Em agosto do ano passado, a Estratégia Nacional para a Integração de Pessoas em Situação Sem-Abrigo (Enipssa) divulgou o “Inquérito Caracterização das Pessoas em Situação de Sem-Abrigo”, com dados “referenciados à situação identificada a 31 de dezembro de 2022”. Segundo os números avançados nessa altura, o concelho de Beja estava em segundo lugar entre os 20 concelhos a nível nacional com mais pessoas em situação de sem-abrigo (PSSA), 663, apenas atrás de Lisboa, mas imediatamente à frente do Porto, que completava o top 3. No entanto, verificando a taxa por cada 1000 residentes, Vidigueira (com 21,61), Beja (19,79) e Alvito (11,06) surgiam em segundo, terceiro e quinto lugares, respetivamente, no top 10.

No entanto, no âmbito da compreensão do que é ser-se PSSA, há que compreender os conceitos de “sem teto” e “sem casa”, segundo a Enipssa: o primeiro corresponde a “pessoas a viver na rua, noutros espaços públicos (jardins, viadutos, estações de transportes públicos), abrigos de emergência (vagas de emergência em centros de alojamento) ou em locais precários (carros abandonados, vãos de escada, casas abandonadas); o segundo refere-se a “pessoas a viver em centros de alojamento temporário (inclui as respostas da Segurança Social ou outras de natureza similar, locais para indivíduos ou famílias onde a pernoita é limitada, sem acesso a alojamento de longa duração), em alojamentos específicos para pessoas sem casa (apartamentos de transição, onde a pernoita é limitada, sem acesso a alojamento de longa duração) ou em quartos pagos (total ou parcialmente) pelos serviços sociais ou por outras entidades”.

Assim, se o Alentejo apresentava, no final de 2022, 1411 pessoas sem teto (das 5975 a nível nacional), o concelho de Beja aparecia no primeiro lugar deste ranking do País, com 613 pessoas, e Vidigueira no 14.º posto, com 113. Das 4798 pessoas “sem casa” no País, Beja aparecia a meio da tabela (10.º lugar, com 50 pessoas) entre os 20 concelhos com mais casos.

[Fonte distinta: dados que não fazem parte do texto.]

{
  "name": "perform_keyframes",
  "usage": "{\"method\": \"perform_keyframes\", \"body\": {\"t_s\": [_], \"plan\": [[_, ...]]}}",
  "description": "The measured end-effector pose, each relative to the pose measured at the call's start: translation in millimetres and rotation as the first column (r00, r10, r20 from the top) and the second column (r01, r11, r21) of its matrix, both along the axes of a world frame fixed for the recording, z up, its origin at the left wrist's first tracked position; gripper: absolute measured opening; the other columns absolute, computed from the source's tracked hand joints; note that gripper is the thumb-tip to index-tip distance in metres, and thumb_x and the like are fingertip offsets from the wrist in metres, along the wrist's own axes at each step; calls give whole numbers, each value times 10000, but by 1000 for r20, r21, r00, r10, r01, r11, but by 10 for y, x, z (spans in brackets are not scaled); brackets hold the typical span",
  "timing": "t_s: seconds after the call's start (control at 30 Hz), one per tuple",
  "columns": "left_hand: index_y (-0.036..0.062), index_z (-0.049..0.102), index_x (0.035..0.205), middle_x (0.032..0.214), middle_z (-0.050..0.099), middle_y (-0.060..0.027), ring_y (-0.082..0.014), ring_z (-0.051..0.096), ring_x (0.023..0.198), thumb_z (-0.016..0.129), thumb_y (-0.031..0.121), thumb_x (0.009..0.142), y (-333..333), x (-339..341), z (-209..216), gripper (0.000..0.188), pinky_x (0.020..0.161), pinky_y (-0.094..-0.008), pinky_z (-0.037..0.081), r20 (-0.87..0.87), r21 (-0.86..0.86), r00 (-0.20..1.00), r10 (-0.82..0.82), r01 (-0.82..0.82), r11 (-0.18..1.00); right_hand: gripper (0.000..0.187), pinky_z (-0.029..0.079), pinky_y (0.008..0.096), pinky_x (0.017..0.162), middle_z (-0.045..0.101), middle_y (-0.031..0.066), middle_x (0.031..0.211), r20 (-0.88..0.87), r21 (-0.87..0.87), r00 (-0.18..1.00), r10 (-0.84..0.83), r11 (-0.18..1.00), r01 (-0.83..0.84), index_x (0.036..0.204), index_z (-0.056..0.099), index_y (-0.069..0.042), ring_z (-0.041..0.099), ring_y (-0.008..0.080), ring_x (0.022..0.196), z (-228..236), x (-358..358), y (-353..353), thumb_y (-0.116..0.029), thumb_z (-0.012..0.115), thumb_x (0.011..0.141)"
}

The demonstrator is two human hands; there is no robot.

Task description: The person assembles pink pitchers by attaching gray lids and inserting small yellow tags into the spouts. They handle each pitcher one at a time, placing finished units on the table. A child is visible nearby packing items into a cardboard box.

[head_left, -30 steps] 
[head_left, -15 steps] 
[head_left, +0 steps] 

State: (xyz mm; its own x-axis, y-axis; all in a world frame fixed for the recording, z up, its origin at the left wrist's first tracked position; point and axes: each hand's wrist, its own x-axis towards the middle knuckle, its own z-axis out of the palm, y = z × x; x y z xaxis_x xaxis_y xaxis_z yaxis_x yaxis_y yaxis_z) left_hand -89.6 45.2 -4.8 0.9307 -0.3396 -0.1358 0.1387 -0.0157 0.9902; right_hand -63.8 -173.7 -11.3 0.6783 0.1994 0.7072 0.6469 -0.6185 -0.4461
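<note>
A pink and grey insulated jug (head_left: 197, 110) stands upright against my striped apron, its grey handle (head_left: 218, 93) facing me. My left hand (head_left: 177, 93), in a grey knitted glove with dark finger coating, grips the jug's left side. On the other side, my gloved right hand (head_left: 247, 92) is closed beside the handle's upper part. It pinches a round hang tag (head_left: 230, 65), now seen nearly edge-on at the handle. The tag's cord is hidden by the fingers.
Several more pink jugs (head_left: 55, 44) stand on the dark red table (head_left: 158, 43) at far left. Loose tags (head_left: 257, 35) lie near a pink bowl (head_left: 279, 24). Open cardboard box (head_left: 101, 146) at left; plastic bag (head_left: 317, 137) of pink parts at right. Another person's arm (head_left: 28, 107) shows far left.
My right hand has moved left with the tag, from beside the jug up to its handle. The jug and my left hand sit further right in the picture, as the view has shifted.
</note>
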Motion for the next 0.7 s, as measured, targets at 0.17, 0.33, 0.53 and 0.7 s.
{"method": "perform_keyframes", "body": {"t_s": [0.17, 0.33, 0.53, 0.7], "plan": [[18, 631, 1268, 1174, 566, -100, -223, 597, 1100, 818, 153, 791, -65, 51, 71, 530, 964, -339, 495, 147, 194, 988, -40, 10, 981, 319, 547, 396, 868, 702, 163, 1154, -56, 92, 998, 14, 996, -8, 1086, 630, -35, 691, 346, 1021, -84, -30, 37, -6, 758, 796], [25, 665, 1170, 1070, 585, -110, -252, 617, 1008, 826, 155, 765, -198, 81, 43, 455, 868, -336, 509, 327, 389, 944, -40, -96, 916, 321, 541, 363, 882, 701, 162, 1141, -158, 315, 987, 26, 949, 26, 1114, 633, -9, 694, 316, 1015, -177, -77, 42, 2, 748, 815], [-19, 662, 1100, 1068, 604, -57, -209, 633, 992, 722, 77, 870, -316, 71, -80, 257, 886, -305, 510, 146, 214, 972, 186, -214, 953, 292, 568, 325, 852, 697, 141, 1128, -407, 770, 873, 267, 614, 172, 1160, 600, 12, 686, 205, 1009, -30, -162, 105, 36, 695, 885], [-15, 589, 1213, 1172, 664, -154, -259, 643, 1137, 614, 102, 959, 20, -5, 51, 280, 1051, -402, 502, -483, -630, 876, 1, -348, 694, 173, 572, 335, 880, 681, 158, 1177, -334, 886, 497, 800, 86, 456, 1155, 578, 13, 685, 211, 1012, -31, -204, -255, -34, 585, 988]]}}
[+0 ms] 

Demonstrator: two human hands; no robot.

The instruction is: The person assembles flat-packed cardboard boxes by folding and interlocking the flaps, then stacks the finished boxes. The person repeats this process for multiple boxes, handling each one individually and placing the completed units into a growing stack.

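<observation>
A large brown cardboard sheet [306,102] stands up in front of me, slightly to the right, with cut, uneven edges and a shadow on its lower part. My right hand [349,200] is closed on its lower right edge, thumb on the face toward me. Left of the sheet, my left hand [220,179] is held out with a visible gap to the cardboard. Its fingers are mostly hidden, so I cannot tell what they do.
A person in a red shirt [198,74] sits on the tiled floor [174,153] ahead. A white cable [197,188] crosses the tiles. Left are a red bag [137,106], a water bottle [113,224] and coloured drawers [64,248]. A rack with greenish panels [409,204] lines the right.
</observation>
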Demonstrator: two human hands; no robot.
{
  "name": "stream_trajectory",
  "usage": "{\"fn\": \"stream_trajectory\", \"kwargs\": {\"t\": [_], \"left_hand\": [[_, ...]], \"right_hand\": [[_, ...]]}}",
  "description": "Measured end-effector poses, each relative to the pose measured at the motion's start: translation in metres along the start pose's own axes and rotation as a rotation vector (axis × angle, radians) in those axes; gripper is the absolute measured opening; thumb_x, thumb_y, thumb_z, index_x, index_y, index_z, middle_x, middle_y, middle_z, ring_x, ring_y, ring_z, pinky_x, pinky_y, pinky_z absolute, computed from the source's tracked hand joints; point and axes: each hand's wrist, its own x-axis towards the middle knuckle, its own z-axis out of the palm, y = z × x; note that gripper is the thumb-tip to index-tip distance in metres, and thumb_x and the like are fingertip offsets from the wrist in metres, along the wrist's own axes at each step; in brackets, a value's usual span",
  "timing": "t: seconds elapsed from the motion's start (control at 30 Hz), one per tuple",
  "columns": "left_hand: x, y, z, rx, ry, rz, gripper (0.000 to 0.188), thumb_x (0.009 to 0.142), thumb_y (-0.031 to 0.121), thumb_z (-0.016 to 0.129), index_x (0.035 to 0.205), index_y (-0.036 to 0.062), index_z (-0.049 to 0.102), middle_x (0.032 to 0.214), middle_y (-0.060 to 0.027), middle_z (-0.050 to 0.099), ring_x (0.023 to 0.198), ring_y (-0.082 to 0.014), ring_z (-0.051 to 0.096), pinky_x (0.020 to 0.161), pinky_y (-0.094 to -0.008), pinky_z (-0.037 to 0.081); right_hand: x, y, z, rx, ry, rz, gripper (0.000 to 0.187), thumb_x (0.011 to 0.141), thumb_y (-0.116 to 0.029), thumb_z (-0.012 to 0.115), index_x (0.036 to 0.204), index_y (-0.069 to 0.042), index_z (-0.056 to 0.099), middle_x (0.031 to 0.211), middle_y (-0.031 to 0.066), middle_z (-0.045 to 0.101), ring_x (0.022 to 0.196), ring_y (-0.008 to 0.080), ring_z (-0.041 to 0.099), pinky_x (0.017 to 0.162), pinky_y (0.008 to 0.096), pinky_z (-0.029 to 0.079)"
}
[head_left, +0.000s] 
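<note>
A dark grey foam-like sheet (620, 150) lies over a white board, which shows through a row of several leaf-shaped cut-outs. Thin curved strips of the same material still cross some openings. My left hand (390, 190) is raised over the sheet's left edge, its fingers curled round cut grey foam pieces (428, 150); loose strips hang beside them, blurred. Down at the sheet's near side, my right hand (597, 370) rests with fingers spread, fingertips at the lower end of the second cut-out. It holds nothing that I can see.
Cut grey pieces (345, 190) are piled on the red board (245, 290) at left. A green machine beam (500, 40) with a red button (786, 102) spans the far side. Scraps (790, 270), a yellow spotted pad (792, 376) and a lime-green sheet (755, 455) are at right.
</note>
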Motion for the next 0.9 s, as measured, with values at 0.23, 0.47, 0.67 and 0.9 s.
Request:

O Alentejo apresentava 114.

No que diz respeito ao perfil da PSSA, o documento caracteriza-a como sendo do sexo masculino, com idades compreendidas entre os 45 e 64 anos, solteiro, português.

No que diz respeito à escolaridade, a PSSA tem maioritariamente o ensino básico (2.º ou 3.º ciclo), estando na situação de sem-abrigo entre um a cinco anos.

Já no que concerne às causas, as principais correspondem a “desemprego ou precariedade no trabalho”, “dependência de álcool ou de substâncias psicoativas” e “ausência de suporte familiar”.